Problem with extenders is that they're half duplex, which means every time your device has to send bits to the internet, it has to stop sucking bits down from the internet.


----------



## raylo32 (Nov 25, 2006)

Another way to go on something like this that I have done a couple of times for friends is to run an ethernet cable from your router to the remote area... or as near as you can get... and set up a second router there in access point mode. If you have an old WiFi router around, which I bet most of us do, this is usually the cheapest solution. One thing... not all routers support access point mode so you need to see if any old one you might have does.


----------



## firehawkmph (Dec 12, 2009)

I was having the same problem as the original poster. I installed a mesh system from Eero. I bought four of the puck shaped units.
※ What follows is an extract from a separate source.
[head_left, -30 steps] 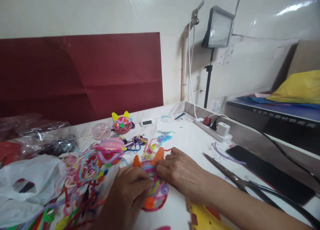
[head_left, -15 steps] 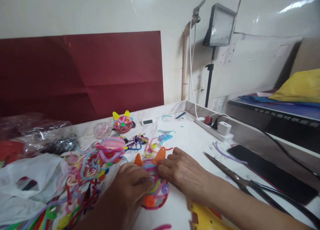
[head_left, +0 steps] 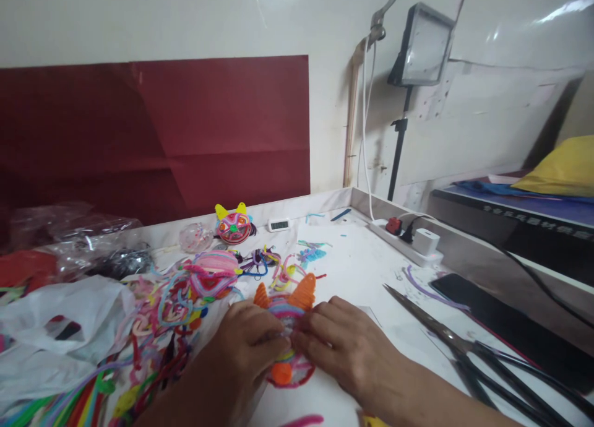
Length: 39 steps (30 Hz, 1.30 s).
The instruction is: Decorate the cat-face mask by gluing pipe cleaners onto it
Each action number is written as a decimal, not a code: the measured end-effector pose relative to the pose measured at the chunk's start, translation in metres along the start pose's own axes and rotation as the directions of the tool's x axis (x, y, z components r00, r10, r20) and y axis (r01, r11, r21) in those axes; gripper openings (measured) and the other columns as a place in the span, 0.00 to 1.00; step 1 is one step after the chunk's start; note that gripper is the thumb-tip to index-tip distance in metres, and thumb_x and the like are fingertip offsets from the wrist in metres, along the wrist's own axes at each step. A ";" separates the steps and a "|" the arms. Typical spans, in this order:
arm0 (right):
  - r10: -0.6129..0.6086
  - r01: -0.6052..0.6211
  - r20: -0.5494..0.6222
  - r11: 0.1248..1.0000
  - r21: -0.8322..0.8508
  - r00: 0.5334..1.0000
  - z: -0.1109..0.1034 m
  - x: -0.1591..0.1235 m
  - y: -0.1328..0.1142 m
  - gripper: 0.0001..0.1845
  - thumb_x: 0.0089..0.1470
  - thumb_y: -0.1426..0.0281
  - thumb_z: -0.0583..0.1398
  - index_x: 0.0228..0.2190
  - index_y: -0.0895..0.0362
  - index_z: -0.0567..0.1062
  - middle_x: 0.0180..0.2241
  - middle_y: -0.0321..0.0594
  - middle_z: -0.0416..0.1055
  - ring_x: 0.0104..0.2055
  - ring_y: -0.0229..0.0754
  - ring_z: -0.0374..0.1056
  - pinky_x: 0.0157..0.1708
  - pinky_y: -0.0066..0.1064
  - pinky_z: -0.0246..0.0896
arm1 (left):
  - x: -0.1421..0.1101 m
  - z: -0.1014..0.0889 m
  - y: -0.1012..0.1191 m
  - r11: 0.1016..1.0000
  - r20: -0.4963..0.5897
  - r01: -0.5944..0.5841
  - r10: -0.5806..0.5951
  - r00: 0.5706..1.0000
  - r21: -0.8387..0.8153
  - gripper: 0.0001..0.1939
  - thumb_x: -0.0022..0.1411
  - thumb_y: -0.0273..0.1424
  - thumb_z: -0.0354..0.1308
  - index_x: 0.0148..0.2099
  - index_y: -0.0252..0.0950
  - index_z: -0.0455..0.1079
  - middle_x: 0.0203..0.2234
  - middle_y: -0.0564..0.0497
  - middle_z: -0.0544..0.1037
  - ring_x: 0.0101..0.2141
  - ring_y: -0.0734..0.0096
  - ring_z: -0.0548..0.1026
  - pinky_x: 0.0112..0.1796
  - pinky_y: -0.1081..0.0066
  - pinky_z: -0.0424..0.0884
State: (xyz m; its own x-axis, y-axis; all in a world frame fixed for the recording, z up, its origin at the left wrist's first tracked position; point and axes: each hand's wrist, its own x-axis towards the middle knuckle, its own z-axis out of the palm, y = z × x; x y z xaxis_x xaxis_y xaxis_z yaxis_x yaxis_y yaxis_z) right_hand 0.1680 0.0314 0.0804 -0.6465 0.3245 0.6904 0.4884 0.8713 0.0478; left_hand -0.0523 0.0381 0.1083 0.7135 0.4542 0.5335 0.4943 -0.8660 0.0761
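Note:
Between my hands is a round animal face of coloured pipe cleaners, with two orange ears at its top and an orange ball low on its front. My left hand is closed on its left side, thumb across the front. From the right, my right hand presses bent fingers against the middle of the face, covering much of it. Whether those fingers pinch a small piece is hidden. A finished-looking face with yellow ears stands farther back, and a pink striped one lies left of my hands.
Loose pipe cleaners and a white plastic bag crowd the left. Large scissors, a black phone and a power strip lie on the right. A small digital clock stands at the back.
My right hand has moved from the face's right edge inward and down over its middle, covering the purple bead. The view has shifted slightly; the yellow piece below my right arm now barely shows.

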 end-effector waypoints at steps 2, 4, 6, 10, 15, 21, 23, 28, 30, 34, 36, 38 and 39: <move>-0.007 0.007 0.007 1.000 0.003 1.000 -0.002 0.002 0.000 0.21 0.71 0.72 0.44 0.40 0.61 0.76 0.30 0.42 0.73 0.33 0.42 0.65 0.32 0.35 0.54 | 0.000 0.000 0.000 1.000 0.009 -0.006 0.006 1.000 -0.006 0.12 0.67 0.25 0.52 0.36 0.42 0.75 0.29 0.52 0.79 0.30 0.69 0.74 0.34 0.69 0.72; -0.019 0.019 0.010 1.000 -0.003 1.000 -0.003 0.003 0.001 0.21 0.71 0.72 0.44 0.39 0.62 0.76 0.30 0.43 0.73 0.33 0.42 0.64 0.31 0.36 0.53 | 0.000 -0.001 0.000 1.000 0.014 -0.021 0.021 1.000 -0.009 0.11 0.66 0.25 0.52 0.38 0.41 0.75 0.30 0.51 0.79 0.30 0.68 0.75 0.35 0.69 0.72; -0.031 0.031 0.015 1.000 -0.004 0.999 -0.004 0.004 0.002 0.21 0.71 0.72 0.44 0.39 0.62 0.76 0.30 0.42 0.73 0.32 0.42 0.64 0.31 0.36 0.53 | -0.001 -0.003 -0.001 0.999 0.022 -0.039 0.039 0.999 -0.012 0.10 0.66 0.25 0.53 0.40 0.41 0.75 0.32 0.50 0.80 0.32 0.67 0.75 0.36 0.68 0.71; -0.031 0.031 0.014 1.000 -0.005 0.999 -0.003 0.004 0.001 0.22 0.72 0.72 0.43 0.41 0.61 0.76 0.31 0.42 0.74 0.33 0.42 0.65 0.32 0.36 0.53 | 0.000 -0.010 0.001 0.998 0.036 -0.053 0.054 0.998 -0.019 0.11 0.65 0.21 0.53 0.41 0.39 0.75 0.34 0.50 0.81 0.34 0.68 0.77 0.39 0.68 0.71; -0.020 0.020 0.026 1.000 -0.011 0.999 -0.003 0.003 0.001 0.22 0.72 0.71 0.44 0.39 0.60 0.76 0.31 0.42 0.73 0.33 0.42 0.66 0.32 0.36 0.53 | 0.004 -0.016 0.002 0.995 0.043 -0.073 0.075 0.996 -0.062 0.11 0.67 0.21 0.51 0.40 0.37 0.74 0.34 0.50 0.82 0.34 0.69 0.78 0.42 0.67 0.70; -0.032 0.035 0.065 0.999 -0.041 0.997 -0.004 0.004 0.002 0.18 0.71 0.72 0.46 0.40 0.58 0.75 0.32 0.42 0.73 0.33 0.42 0.66 0.33 0.35 0.54 | 0.007 -0.016 -0.002 0.988 0.053 -0.133 0.137 0.989 -0.074 0.15 0.72 0.28 0.47 0.38 0.34 0.74 0.33 0.48 0.82 0.33 0.68 0.77 0.39 0.68 0.71; -0.025 0.026 0.064 0.999 -0.021 0.998 -0.004 0.004 0.003 0.20 0.71 0.72 0.45 0.41 0.58 0.75 0.32 0.42 0.74 0.33 0.42 0.66 0.33 0.35 0.54 | 0.008 -0.014 -0.004 0.986 0.044 -0.144 0.148 0.988 -0.084 0.17 0.73 0.30 0.45 0.37 0.34 0.74 0.33 0.47 0.82 0.32 0.68 0.77 0.39 0.68 0.72; -0.007 0.005 0.048 0.999 0.036 0.999 -0.006 0.004 0.002 0.22 0.71 0.72 0.43 0.40 0.61 0.76 0.31 0.43 0.74 0.33 0.43 0.65 0.32 0.36 0.52 | 0.008 -0.013 -0.007 0.985 0.052 -0.132 0.139 0.989 -0.111 0.18 0.73 0.31 0.45 0.37 0.34 0.75 0.33 0.46 0.82 0.33 0.68 0.77 0.39 0.69 0.72; -0.006 0.005 0.044 0.999 0.038 0.999 -0.006 0.004 0.001 0.23 0.72 0.71 0.42 0.38 0.61 0.76 0.30 0.42 0.73 0.32 0.42 0.65 0.32 0.37 0.52 | 0.008 -0.016 -0.007 0.987 0.102 -0.104 0.117 0.988 -0.119 0.16 0.73 0.29 0.46 0.39 0.35 0.76 0.35 0.46 0.82 0.35 0.68 0.77 0.41 0.69 0.72; -0.003 0.001 0.049 1.000 0.027 0.999 -0.007 0.004 0.001 0.24 0.72 0.71 0.42 0.36 0.60 0.76 0.28 0.41 0.71 0.30 0.42 0.63 0.31 0.36 0.50 | 0.008 -0.020 -0.007 0.988 0.143 -0.097 0.114 0.983 -0.123 0.16 0.72 0.27 0.47 0.40 0.35 0.76 0.37 0.46 0.82 0.36 0.68 0.78 0.42 0.69 0.73; 0.002 -0.003 0.047 1.000 0.027 0.999 -0.006 0.004 0.001 0.24 0.72 0.71 0.43 0.36 0.60 0.76 0.28 0.41 0.71 0.30 0.42 0.63 0.31 0.37 0.50 | 0.008 -0.019 -0.008 0.988 0.146 -0.098 0.116 0.982 -0.122 0.14 0.71 0.26 0.48 0.40 0.36 0.76 0.38 0.46 0.82 0.38 0.67 0.78 0.43 0.69 0.72; 0.007 -0.008 0.046 0.999 0.031 0.999 -0.006 0.004 0.002 0.24 0.72 0.71 0.43 0.35 0.60 0.76 0.28 0.40 0.71 0.30 0.42 0.63 0.30 0.37 0.49 | 0.007 -0.017 -0.010 0.987 0.133 -0.103 0.119 0.984 -0.122 0.13 0.70 0.25 0.49 0.40 0.37 0.75 0.39 0.46 0.82 0.41 0.67 0.78 0.45 0.69 0.71; 0.009 -0.011 0.048 0.999 0.033 0.999 -0.006 0.004 0.002 0.24 0.71 0.71 0.43 0.35 0.60 0.76 0.28 0.40 0.71 0.30 0.42 0.62 0.30 0.37 0.49 | 0.006 -0.016 -0.011 0.987 0.115 -0.108 0.122 0.986 -0.122 0.12 0.70 0.24 0.50 0.40 0.37 0.75 0.38 0.47 0.82 0.41 0.68 0.77 0.46 0.69 0.71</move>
State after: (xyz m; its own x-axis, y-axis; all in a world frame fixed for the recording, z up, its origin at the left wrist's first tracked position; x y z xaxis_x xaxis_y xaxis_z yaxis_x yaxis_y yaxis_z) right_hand 0.1698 0.0319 0.0871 -0.6693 0.3499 0.6555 0.4761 0.8793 0.0167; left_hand -0.0611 0.0472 0.1245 0.8208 0.3661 0.4385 0.3502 -0.9290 0.1201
One plugs directly into your router. The others just plug into wall outlets. I have a ranch house with a full basement which is 80' long. I put one puck in the basement, one in my master bedroom, and one out in my shop, which is a separate building, 2600 square feet, and about 20' from the house. I now get a strong consistent signal throughout the entire house and shop. Normal price from Best Buy is $249 for a three unit kit plus $99 for each additional unit. I bought them on sale for $159 and $69. You also can use a free app on your smart device to control everything that is logged onto your wifi. Very easy to install and works great.
Mike Hawkins


----------